> WORK INSTRUCTION: Restate the entries below in full, exactly as they read, but without pictures.
#### DATA SHOWN ####
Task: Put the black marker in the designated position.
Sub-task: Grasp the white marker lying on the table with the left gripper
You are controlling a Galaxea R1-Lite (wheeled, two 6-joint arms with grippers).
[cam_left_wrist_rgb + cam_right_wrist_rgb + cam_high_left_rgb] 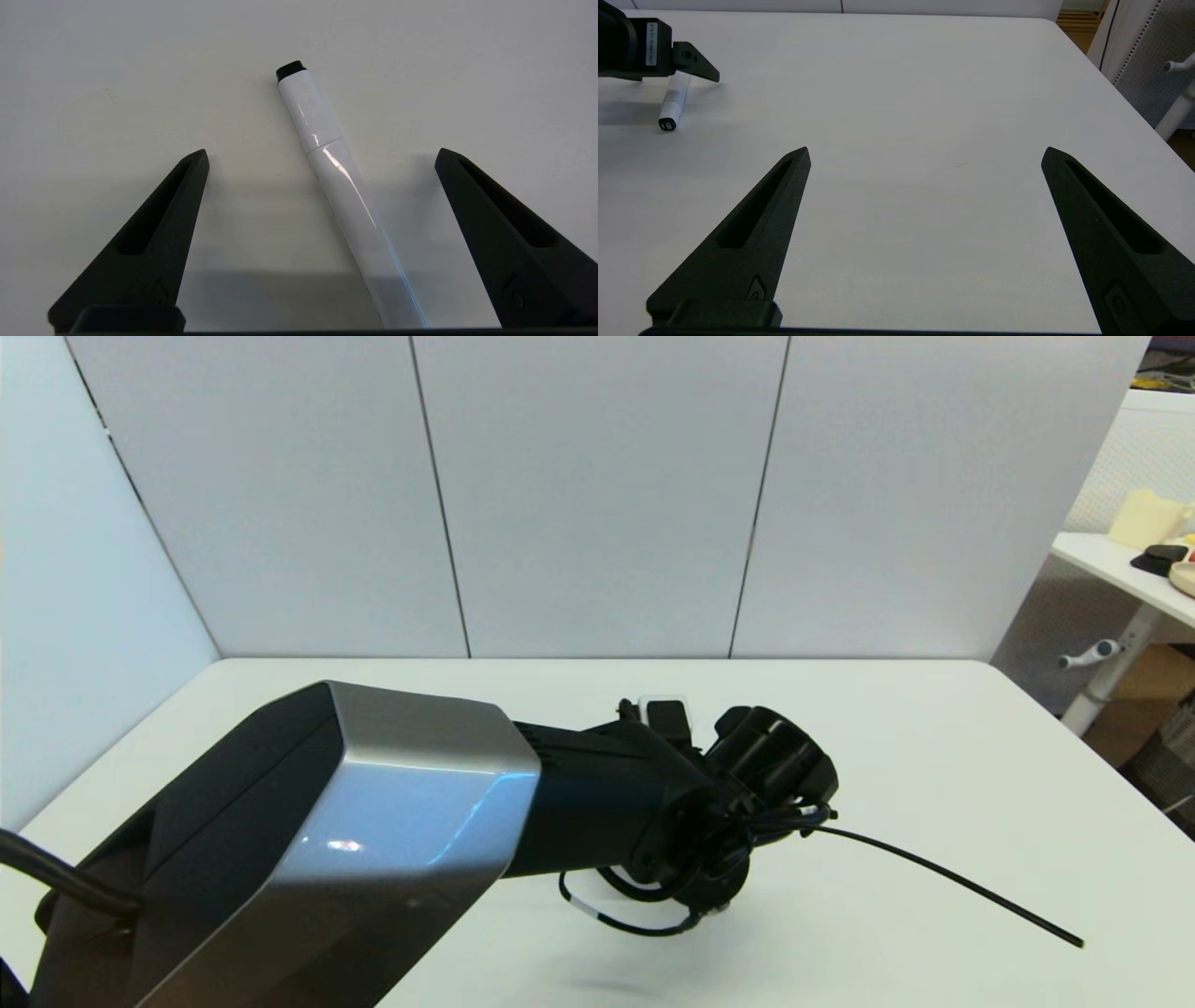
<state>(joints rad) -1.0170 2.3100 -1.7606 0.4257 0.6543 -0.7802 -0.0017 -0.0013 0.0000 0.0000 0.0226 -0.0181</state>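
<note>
The black marker [345,186] lies flat on the white table, a white barrel with a small black end [289,70] pointing away from the wrist. My left gripper [322,151] is open just above the table, one finger on each side of the marker and neither touching it. The right wrist view shows the same marker [675,105] under the left gripper's fingers [693,65]. My left arm [420,821] hides the marker in the head view. My right gripper [927,149] hangs open over bare table, well off to the side, holding nothing.
A thin black cable [952,887] trails from the left wrist across the table [934,756] toward its right front. Grey partition panels [597,495] close off the back. A second desk [1120,569] with small items stands beyond the right edge.
</note>
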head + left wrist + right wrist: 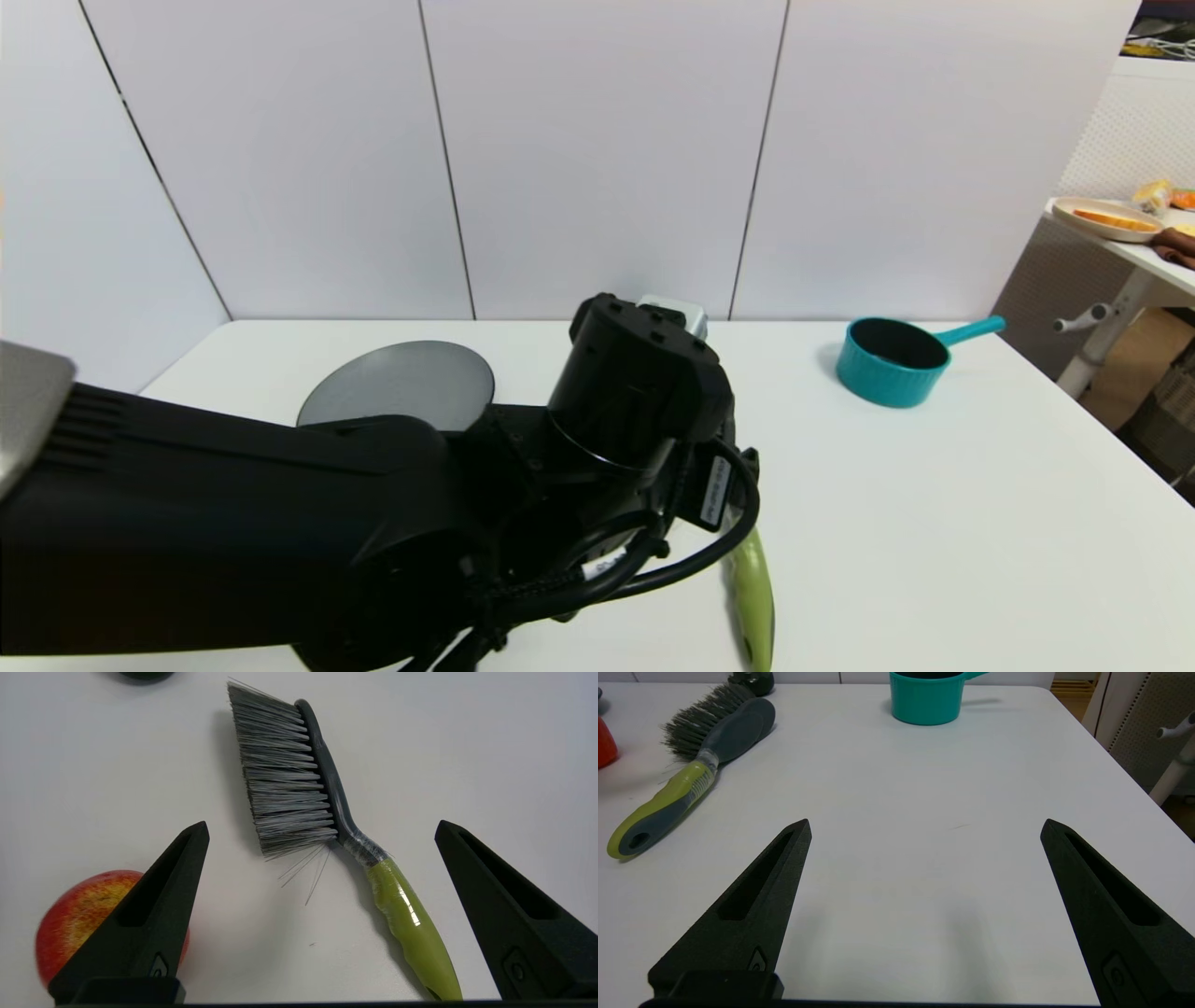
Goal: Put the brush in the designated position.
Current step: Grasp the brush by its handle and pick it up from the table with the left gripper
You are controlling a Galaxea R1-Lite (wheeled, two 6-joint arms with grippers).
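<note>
One white table point(934, 523) carries everything, and the black left arm point(280, 541) reaches across most of the head view, its wrist bent down over the middle of the tabletop and hiding nearly all that lies beneath it. Under that wrist the brush point(327, 812) lies flat on the bare white surface: a long row of dark grey bristles on a dark grey back that narrows to a neck wrapped in clear tape, then a slim lime-green handle whose tip shows past the arm in the head view. The left gripper point(320, 828) hovers above the brush with its fingers spread wide, touching nothing, one fingertip near the bristles, the other beside the handle. The right gripper point(924, 826) sits low over empty tabletop, well apart from the brush, fingers likewise spread. A dark grey plate point(401, 383) lies behind the arm, a teal saucepan point(892, 359) at the far right, and a red apple point(79, 919) near the left fingertip
</note>
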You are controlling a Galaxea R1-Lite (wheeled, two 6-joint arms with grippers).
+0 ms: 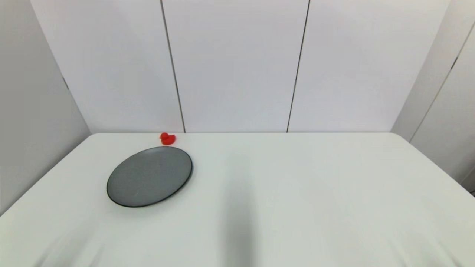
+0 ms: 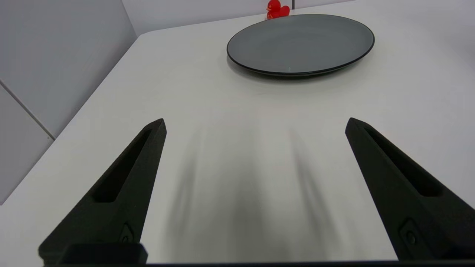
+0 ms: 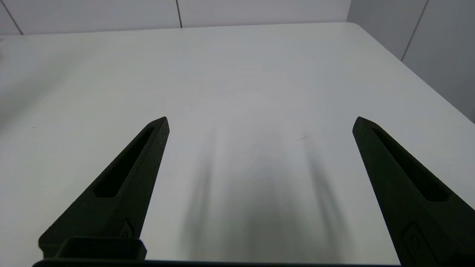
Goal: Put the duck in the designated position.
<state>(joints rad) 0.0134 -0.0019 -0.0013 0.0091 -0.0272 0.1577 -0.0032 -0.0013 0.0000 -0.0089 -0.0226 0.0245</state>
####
> WRITTEN RESPONSE:
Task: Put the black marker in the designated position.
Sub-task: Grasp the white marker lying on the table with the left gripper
You are controlling a Galaxea R1-Lite (wheeled, two 6-joint arms with grippers).
[cam_left_wrist_rgb + cam_right_wrist_rgb + cam_high_left_rgb] 
<state>(joints rad) -1.0170 2.3100 -1.7606 0.4257 0.6543 -0.7802 -0.0017 -0.0013 0.0000 0.0000 0.0226 -0.0181</state>
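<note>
The black marker [345,186] lies flat on the white table, a white barrel with a small black end [289,70] pointing away from the wrist. My left gripper [322,151] is open just above the table, one finger on each side of the marker and neither touching it. The right wrist view shows the same marker [675,105] under the left gripper's fingers [693,65]. My left arm [420,821] hides the marker in the head view. My right gripper [927,149] hangs open over bare table, well off to the side, holding nothing.
A thin black cable [952,887] trails from the left wrist across the table [934,756] toward its right front. Grey partition panels [597,495] close off the back. A second desk [1120,569] with small items stands beyond the right edge.
</note>
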head + left wrist + right wrist: 
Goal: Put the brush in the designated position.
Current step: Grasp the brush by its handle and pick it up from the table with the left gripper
You are controlling a Galaxea R1-Lite (wheeled, two 6-joint arms with grippers).
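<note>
One white table point(934, 523) carries everything, and the black left arm point(280, 541) reaches across most of the head view, its wrist bent down over the middle of the tabletop and hiding nearly all that lies beneath it. Under that wrist the brush point(327, 812) lies flat on the bare white surface: a long row of dark grey bristles on a dark grey back that narrows to a neck wrapped in clear tape, then a slim lime-green handle whose tip shows past the arm in the head view. The left gripper point(320, 828) hovers above the brush with its fingers spread wide, touching nothing, one fingertip near the bristles, the other beside the handle. The right gripper point(924, 826) sits low over empty tabletop, well apart from the brush, fingers likewise spread. A dark grey plate point(401, 383) lies behind the arm, a teal saucepan point(892, 359) at the far right, and a red apple point(79, 919) near the left fingertip
</note>
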You are controlling a Galaxea R1-Lite (wheeled, two 6-joint arms with grippers).
+0 ms: 
+0 ms: 
+0 ms: 
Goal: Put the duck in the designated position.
<state>(joints rad) 0.0134 -0.0019 -0.0013 0.0091 -0.0272 0.1577 -0.0032 -0.0013 0.0000 -0.0089 -0.0226 0.0245</state>

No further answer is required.